## Work request
Count the lines below that carry the word "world". Answer with that number alone.

## The data
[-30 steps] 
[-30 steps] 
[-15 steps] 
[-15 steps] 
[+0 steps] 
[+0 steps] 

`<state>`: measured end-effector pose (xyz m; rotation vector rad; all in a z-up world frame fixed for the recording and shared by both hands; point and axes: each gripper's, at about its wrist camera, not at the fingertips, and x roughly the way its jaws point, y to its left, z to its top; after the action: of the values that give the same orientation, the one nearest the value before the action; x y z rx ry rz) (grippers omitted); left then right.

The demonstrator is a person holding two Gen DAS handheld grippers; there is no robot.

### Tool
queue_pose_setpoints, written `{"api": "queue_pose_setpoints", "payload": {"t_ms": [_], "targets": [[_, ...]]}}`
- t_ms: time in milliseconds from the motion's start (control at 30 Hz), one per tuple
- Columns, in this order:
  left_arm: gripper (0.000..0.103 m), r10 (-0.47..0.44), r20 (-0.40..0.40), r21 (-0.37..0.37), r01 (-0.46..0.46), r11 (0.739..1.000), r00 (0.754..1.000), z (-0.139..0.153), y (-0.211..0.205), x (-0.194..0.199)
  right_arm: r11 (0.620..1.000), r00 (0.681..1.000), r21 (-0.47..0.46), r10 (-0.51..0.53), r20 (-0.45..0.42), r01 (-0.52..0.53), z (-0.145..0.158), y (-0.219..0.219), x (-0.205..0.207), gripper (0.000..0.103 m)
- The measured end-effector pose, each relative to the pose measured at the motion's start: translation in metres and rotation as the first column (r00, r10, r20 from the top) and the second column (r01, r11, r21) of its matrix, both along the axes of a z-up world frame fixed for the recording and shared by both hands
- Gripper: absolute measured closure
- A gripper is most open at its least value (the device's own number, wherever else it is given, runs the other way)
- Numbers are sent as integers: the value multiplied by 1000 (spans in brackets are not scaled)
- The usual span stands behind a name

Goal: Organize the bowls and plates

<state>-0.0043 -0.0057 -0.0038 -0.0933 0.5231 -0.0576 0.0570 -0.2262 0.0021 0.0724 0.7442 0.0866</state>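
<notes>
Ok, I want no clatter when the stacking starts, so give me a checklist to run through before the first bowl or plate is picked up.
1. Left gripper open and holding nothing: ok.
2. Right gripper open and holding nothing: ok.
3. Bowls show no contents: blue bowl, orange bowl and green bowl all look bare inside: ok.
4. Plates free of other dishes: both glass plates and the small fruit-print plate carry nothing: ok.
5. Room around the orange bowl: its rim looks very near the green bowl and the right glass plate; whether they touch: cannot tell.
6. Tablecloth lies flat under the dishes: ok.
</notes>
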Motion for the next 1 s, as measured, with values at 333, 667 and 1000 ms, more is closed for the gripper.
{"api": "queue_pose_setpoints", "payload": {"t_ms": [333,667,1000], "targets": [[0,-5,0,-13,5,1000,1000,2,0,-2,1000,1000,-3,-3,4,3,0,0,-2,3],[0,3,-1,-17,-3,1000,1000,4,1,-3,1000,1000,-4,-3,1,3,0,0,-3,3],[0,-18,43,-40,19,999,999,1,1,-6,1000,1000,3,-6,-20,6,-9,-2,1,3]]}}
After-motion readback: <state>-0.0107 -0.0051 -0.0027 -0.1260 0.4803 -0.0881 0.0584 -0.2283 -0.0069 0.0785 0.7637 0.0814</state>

## Answer space
2